▸ **Task to complete**: Of the entries below, restate word for word only the section that runs from the line with "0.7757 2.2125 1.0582" to the line with "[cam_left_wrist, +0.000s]", counting both ends.

▸ **Records**:

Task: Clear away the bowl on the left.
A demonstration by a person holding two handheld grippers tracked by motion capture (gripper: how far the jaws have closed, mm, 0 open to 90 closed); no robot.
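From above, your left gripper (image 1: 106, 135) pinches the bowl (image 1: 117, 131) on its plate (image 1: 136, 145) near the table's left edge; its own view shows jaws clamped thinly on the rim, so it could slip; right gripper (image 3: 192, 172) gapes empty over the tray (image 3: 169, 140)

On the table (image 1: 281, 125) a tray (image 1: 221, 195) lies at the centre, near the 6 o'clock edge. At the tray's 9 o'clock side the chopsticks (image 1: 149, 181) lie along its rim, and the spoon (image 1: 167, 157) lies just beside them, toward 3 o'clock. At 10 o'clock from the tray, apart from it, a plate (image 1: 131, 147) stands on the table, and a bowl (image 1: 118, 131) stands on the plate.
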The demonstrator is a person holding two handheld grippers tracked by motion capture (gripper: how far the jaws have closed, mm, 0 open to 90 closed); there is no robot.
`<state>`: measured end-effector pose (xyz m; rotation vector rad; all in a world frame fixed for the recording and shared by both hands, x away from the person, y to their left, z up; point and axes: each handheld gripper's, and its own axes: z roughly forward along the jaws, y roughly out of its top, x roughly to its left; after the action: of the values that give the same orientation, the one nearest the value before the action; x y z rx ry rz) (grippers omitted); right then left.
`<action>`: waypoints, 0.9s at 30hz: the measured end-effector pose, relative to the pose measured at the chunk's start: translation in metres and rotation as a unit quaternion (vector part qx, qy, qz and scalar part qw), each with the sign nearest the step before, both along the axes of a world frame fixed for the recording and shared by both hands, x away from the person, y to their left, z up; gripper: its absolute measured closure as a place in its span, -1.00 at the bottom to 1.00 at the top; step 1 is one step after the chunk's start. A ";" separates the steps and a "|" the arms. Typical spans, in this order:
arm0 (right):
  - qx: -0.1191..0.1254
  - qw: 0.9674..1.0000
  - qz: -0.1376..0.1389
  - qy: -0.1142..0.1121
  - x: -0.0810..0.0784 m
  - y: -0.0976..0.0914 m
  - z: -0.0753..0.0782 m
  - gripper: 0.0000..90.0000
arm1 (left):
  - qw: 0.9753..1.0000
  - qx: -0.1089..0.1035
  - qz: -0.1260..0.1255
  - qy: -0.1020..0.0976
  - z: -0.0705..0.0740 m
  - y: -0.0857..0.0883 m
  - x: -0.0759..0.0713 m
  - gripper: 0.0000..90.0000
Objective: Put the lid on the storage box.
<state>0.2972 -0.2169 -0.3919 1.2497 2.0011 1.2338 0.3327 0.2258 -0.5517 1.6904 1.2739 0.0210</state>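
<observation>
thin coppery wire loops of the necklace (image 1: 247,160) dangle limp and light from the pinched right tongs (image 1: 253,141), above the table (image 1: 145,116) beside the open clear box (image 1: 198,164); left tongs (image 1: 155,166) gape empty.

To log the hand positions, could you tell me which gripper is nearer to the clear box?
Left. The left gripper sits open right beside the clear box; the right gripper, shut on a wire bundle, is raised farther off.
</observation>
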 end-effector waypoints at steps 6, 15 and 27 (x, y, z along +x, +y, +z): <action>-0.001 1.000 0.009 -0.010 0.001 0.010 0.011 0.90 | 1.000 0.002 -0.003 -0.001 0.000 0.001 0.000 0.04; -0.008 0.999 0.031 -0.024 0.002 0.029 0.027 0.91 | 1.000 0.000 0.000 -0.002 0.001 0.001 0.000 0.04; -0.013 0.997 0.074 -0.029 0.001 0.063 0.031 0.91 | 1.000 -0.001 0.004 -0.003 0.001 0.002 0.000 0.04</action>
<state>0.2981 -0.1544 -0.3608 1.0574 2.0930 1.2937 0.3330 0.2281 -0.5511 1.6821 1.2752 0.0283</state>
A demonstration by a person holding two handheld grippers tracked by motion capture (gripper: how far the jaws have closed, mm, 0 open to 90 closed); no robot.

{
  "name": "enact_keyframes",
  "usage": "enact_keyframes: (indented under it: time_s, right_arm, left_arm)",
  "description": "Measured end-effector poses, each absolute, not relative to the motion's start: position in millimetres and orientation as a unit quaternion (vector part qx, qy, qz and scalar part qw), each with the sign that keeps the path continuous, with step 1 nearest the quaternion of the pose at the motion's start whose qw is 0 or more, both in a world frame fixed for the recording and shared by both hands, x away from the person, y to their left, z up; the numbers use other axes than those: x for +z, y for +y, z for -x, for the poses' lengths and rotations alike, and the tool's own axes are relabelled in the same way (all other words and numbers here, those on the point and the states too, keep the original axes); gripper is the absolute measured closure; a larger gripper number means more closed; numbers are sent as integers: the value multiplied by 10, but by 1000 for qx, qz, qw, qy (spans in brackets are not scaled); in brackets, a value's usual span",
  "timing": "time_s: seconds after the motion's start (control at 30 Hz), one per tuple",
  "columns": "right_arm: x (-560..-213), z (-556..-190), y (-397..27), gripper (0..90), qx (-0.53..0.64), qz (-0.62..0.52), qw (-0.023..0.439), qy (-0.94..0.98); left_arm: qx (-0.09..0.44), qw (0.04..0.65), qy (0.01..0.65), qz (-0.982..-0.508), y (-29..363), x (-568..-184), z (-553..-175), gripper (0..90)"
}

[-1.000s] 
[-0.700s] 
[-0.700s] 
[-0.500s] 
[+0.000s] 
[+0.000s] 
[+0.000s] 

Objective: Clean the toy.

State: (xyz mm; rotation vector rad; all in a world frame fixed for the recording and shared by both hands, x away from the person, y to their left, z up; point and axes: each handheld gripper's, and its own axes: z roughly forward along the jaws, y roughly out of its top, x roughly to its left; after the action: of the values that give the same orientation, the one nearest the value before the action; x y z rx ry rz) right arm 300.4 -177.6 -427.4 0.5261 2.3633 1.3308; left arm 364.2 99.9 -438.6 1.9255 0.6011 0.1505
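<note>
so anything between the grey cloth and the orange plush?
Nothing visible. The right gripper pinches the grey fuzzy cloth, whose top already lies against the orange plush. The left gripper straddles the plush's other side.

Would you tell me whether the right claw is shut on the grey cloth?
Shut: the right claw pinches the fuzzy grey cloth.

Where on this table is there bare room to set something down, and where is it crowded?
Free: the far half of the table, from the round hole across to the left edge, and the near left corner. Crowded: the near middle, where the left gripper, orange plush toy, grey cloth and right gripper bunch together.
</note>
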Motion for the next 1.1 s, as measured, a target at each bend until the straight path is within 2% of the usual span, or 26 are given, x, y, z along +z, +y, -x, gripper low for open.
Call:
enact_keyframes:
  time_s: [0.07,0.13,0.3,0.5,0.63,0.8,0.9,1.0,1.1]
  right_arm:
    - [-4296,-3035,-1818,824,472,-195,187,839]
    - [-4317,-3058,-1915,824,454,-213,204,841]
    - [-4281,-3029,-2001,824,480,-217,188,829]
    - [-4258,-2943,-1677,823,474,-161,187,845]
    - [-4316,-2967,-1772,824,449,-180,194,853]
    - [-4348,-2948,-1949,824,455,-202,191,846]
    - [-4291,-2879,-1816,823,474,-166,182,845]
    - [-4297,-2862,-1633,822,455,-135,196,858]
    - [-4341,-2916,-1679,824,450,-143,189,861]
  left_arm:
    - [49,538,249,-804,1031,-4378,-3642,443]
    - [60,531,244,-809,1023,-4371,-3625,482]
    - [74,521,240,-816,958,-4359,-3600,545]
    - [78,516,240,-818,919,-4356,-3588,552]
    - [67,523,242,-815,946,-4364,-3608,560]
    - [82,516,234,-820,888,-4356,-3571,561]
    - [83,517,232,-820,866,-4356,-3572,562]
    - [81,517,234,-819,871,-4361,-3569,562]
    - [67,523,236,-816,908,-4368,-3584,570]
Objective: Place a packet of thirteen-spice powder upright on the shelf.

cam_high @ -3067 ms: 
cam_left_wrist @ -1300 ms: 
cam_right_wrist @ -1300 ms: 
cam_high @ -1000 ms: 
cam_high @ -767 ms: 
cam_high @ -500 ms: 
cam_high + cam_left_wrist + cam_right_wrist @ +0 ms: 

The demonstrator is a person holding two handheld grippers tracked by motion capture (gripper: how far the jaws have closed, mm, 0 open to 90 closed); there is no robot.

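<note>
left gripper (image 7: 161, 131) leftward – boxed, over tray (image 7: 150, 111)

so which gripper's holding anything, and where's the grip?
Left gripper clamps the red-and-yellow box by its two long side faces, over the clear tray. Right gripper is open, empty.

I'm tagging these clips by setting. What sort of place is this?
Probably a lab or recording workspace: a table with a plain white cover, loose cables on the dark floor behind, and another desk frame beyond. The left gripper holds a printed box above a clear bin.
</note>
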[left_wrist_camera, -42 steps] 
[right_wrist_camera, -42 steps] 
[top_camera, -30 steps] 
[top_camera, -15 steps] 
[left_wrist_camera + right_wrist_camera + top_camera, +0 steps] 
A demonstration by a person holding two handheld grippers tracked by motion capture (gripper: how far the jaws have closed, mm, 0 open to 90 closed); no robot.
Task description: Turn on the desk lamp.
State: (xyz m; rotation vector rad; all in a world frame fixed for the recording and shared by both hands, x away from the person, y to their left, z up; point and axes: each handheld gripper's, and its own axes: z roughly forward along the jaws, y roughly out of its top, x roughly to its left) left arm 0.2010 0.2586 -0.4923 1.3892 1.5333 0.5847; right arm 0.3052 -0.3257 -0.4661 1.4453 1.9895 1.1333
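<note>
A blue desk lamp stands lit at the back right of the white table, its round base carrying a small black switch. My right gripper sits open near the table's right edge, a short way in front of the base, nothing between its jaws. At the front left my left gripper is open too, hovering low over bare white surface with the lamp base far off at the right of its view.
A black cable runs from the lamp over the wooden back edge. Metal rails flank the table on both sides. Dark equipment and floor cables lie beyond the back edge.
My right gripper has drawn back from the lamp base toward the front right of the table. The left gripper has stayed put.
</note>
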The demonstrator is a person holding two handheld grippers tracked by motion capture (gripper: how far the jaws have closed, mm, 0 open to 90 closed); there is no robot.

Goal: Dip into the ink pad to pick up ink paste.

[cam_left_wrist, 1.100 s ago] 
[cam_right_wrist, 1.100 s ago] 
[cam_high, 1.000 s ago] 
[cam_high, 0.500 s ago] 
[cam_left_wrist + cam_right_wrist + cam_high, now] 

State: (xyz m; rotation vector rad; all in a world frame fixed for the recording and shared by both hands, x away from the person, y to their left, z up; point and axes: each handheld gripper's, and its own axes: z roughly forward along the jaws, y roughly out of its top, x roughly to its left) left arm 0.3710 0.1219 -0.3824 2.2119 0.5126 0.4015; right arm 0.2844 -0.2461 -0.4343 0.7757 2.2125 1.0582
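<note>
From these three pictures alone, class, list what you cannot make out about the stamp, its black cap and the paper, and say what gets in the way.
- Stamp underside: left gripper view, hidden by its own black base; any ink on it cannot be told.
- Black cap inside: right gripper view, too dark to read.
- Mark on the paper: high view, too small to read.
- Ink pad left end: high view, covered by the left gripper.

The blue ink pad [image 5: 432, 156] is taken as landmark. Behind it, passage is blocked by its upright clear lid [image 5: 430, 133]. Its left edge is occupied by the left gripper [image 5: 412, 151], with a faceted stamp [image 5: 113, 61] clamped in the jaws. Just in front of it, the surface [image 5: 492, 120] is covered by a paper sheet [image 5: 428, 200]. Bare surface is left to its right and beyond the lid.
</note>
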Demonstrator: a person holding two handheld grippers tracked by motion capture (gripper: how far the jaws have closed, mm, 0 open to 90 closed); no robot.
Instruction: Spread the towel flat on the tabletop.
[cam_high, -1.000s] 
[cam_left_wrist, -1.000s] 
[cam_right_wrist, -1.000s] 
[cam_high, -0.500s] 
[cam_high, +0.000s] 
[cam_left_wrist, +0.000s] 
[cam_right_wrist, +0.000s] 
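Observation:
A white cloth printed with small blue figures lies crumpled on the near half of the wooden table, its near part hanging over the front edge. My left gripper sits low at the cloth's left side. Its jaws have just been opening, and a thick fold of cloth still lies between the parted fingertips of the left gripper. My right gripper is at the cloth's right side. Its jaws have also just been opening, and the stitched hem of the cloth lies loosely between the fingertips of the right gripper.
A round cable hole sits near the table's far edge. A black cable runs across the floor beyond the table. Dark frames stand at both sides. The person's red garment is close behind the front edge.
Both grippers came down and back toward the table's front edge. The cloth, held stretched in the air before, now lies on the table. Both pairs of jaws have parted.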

▸ **Result of this task**:
State: (xyz m; rotation vector rad; all in a world frame fixed for the recording and shared by both hands, x away from the person, y to their left, z up; point and axes: each handheld gripper's, and its own axes: z roughly forward along the jaws, y roughly out of its top, x roughly to its left) left arm 0.3710 0.1219 -0.3824 2.2119 0.5126 0.4015; right arm 0.2844 -0.2461 -0.4343 0.7757 2.2125 1.0582
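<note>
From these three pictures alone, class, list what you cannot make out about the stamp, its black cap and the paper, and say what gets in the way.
- Stamp underside: left gripper view, hidden by its own black base; any ink on it cannot be told.
- Black cap inside: right gripper view, too dark to read.
- Mark on the paper: high view, too small to read.
- Ink pad left end: high view, covered by the left gripper.

The blue ink pad [image 5: 432, 156] is taken as landmark. Behind it, passage is blocked by its upright clear lid [image 5: 430, 133]. Its left edge is occupied by the left gripper [image 5: 412, 151], with a faceted stamp [image 5: 113, 61] clamped in the jaws. Just in front of it, the surface [image 5: 492, 120] is covered by a paper sheet [image 5: 428, 200]. Bare surface is left to its right and beyond the lid.
</note>
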Demonstrator: a person holding two handheld grippers tracked by motion capture (gripper: how far the jaws have closed, mm, 0 open to 90 closed); no robot.
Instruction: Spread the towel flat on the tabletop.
[cam_high, -1.000s] 
[cam_left_wrist, -1.000s] 
[cam_right_wrist, -1.000s] 
[cam_high, -0.500s] 
[cam_high, +0.000s] 
[cam_left_wrist, +0.000s] 

Nothing remains to add to the answer.